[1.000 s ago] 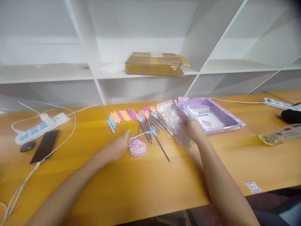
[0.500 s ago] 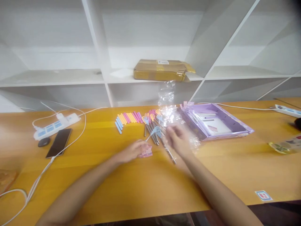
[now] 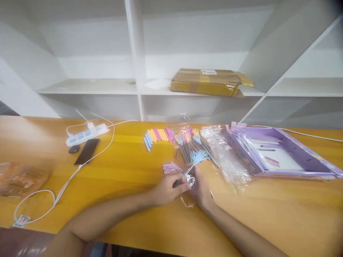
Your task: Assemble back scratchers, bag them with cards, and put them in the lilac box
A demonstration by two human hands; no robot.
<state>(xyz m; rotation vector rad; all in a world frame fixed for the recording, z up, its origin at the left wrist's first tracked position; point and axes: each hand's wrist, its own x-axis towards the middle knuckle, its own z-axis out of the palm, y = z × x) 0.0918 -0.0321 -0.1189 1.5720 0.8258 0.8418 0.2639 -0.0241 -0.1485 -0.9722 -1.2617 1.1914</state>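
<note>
My left hand (image 3: 171, 187) pinches the thin rod of a blue hand-shaped piece (image 3: 198, 157) at the table's middle. Beside it on the right, my right hand (image 3: 202, 187) is closed on a clear plastic bag (image 3: 190, 180) near the same rod. Pink cards (image 3: 171, 167) lie just behind my left hand. Behind both hands are several metal rods (image 3: 184, 153) with blue, orange and pink hand-shaped heads. Several short tubes (image 3: 160, 135) in blue, orange and pink lie in a row to their left.
A purple box (image 3: 258, 167) and clear plastic wrap (image 3: 225, 157) lie at the right. At the left are a power strip (image 3: 88, 135), a mouse (image 3: 74, 149), a phone (image 3: 87, 151), white cables and an orange packet (image 3: 21, 180). A taped carton (image 3: 203, 82) rests on the shelf.
The view has shifted, so things appear further right. My hands have come together around the blue piece's rod, and a clear bag has come down from the air to between them.
</note>
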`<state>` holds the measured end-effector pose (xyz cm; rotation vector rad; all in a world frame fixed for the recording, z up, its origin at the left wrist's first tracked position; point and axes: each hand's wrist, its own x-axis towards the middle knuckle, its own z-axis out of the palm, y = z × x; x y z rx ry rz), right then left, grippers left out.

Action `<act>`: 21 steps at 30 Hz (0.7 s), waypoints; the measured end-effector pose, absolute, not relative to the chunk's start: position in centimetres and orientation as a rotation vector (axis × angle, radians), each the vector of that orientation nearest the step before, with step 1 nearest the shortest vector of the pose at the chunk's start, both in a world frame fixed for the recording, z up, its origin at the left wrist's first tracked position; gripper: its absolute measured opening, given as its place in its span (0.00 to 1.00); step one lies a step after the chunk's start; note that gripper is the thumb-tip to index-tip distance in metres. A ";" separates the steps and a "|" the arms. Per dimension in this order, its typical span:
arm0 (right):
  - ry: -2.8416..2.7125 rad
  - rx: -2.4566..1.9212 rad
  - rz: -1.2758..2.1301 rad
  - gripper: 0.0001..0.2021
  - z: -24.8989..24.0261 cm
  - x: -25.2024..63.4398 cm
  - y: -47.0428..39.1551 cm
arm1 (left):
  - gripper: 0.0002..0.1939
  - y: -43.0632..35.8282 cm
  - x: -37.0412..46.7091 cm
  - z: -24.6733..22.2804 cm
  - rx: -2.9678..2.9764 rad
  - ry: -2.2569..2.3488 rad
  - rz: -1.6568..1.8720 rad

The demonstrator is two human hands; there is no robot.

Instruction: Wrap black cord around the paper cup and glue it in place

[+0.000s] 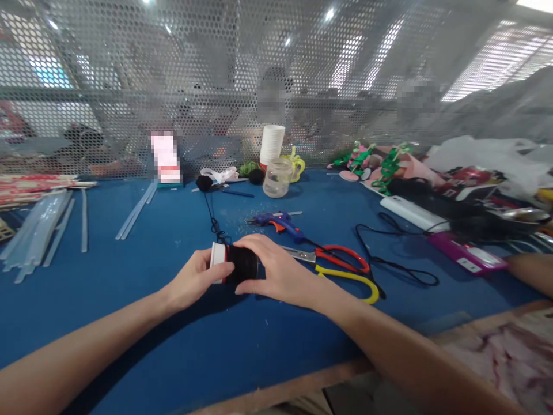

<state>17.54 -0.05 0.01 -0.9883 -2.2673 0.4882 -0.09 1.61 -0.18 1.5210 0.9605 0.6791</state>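
Note:
A white paper cup [219,256] lies on its side in my hands, with a thin red band and black yarn [244,265] wound round much of its wall. My left hand [196,276] grips the white rim end, thumb on the near side. Around the black-wound end curve the fingers and thumb of my right hand [276,268]. A loose black strand [216,230] runs from behind the cup to a black yarn ball [204,183]. Just beyond my right hand lie scissors [341,259] with red and yellow handles, and a blue glue gun [280,223].
Glue sticks [37,230] lie at left. Behind stand a clear jar [277,178], stacked white cups [272,143] and a phone-like bright screen [165,153]. At right are a purple-and-white power strip [464,253], a black cord [406,268] and green craft pieces [391,167]. Another person's arm [533,274] rests there.

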 end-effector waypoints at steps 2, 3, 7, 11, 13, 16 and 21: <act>-2.246 -0.967 0.523 0.25 0.3 17.4 -0.3 | 0.10 1.4 0.0 0.0 1.642 0.975 0.644; -2.239 -0.956 0.534 0.25 0.3 17.4 -0.3 | 0.09 1.2 0.0 0.1 1.689 0.976 0.624; -2.236 -0.930 0.568 0.24 0.3 17.3 -0.4 | 0.09 0.9 0.1 0.1 1.797 0.966 0.552; -2.254 -0.926 0.592 0.28 0.2 17.2 -0.3 | 0.10 0.9 0.0 -0.2 1.864 0.937 0.499; -2.266 -0.922 0.604 0.30 0.1 17.1 -0.3 | 0.10 0.9 0.1 -0.3 1.893 0.922 0.479; -2.276 -0.899 0.627 0.31 0.2 16.9 -0.3 | 0.09 0.9 0.1 -0.3 1.916 0.895 0.481; -2.073 -1.019 0.629 0.18 1.0 17.9 0.6 | 0.10 0.9 0.1 -0.5 1.931 0.872 0.538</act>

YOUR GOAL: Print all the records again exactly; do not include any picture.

EXPECTED ANSWER:
[1.000 s ago] 
[0.500 s ago] 
[now] 
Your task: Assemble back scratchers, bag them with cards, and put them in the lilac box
A demonstration by two human hands; no robot.
<state>(xyz m; rotation vector rad; all in a world frame fixed for the recording, z up, its origin at the left wrist's first tracked position; point and axes: each hand's wrist, its own x-axis towards the middle knuckle, its own z-axis out of the palm, y = z × x) 0.0918 -0.0321 -0.1189 1.5720 0.8258 0.8418 0.2639 -0.0241 -0.1485 -0.9722 -1.2617 1.1914</state>
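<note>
My left hand (image 3: 171, 187) pinches the thin rod of a blue hand-shaped piece (image 3: 198, 157) at the table's middle. Beside it on the right, my right hand (image 3: 202, 187) is closed on a clear plastic bag (image 3: 190, 180) near the same rod. Pink cards (image 3: 171, 167) lie just behind my left hand. Behind both hands are several metal rods (image 3: 184, 153) with blue, orange and pink hand-shaped heads. Several short tubes (image 3: 160, 135) in blue, orange and pink lie in a row to their left.
A purple box (image 3: 258, 167) and clear plastic wrap (image 3: 225, 157) lie at the right. At the left are a power strip (image 3: 88, 135), a mouse (image 3: 74, 149), a phone (image 3: 87, 151), white cables and an orange packet (image 3: 21, 180). A taped carton (image 3: 203, 82) rests on the shelf.
The view has shifted, so things appear further right. My hands have come together around the blue piece's rod, and a clear bag has come down from the air to between them.
</note>
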`<state>` holds the measured end-effector pose (xyz cm; rotation vector rad; all in a world frame fixed for the recording, z up, its origin at the left wrist's first tracked position; point and axes: each hand's wrist, its own x-axis towards the middle knuckle, its own z-axis out of the palm, y = z × x; x y z rx ry rz), right then left, grippers left out.

Action `<act>`: 21 steps at 30 Hz (0.7 s), waypoints; the measured end-effector pose, absolute, not relative to the chunk's start: position in centimetres and orientation as a rotation vector (axis × angle, radians), each the vector of that orientation nearest the step before, with step 1 nearest the shortest vector of the pose at the chunk's start, both in a world frame fixed for the recording, z up, its origin at the left wrist's first tracked position; gripper: its absolute measured opening, given as its place in its span (0.00 to 1.00); step one lies a step after the chunk's start; note that gripper is the thumb-tip to index-tip distance in metres. A ";" separates the steps and a "|" the arms. Per dimension in this order, its typical span:
arm0 (right):
  - ry: -2.8416..2.7125 rad
  - rx: -2.4566..1.9212 rad
  - rz: -1.2758..2.1301 rad
  - gripper: 0.0001..0.2021
  - z: -24.8989..24.0261 cm
  - x: -25.2024..63.4398 cm
  - y: -47.0428..39.1551 cm
arm1 (left):
  - gripper: 0.0002..0.1939
  - y: -43.0632..35.8282 cm
  - x: -37.0412..46.7091 cm
  - z: -24.6733..22.2804 cm
  - rx: -2.9678..2.9764 rad
  - ry: -2.2569..2.3488 rad
  - rz: -1.6568..1.8720 rad

The demonstrator is two human hands; there is no robot.

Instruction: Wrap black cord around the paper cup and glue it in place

[+0.000s] 

<state>17.54 -0.05 0.01 -0.9883 -2.2673 0.4882 -0.09 1.61 -0.18 1.5210 0.9605 0.6791</state>
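Note:
A white paper cup [219,256] lies on its side in my hands, with a thin red band and black yarn [244,265] wound round much of its wall. My left hand [196,276] grips the white rim end, thumb on the near side. Around the black-wound end curve the fingers and thumb of my right hand [276,268]. A loose black strand [216,230] runs from behind the cup to a black yarn ball [204,183]. Just beyond my right hand lie scissors [341,259] with red and yellow handles, and a blue glue gun [280,223].
Glue sticks [37,230] lie at left. Behind stand a clear jar [277,178], stacked white cups [272,143] and a phone-like bright screen [165,153]. At right are a purple-and-white power strip [464,253], a black cord [406,268] and green craft pieces [391,167]. Another person's arm [533,274] rests there.
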
 end-effector waypoints at steps 2, 3, 7, 11, 13, 16 and 21: <act>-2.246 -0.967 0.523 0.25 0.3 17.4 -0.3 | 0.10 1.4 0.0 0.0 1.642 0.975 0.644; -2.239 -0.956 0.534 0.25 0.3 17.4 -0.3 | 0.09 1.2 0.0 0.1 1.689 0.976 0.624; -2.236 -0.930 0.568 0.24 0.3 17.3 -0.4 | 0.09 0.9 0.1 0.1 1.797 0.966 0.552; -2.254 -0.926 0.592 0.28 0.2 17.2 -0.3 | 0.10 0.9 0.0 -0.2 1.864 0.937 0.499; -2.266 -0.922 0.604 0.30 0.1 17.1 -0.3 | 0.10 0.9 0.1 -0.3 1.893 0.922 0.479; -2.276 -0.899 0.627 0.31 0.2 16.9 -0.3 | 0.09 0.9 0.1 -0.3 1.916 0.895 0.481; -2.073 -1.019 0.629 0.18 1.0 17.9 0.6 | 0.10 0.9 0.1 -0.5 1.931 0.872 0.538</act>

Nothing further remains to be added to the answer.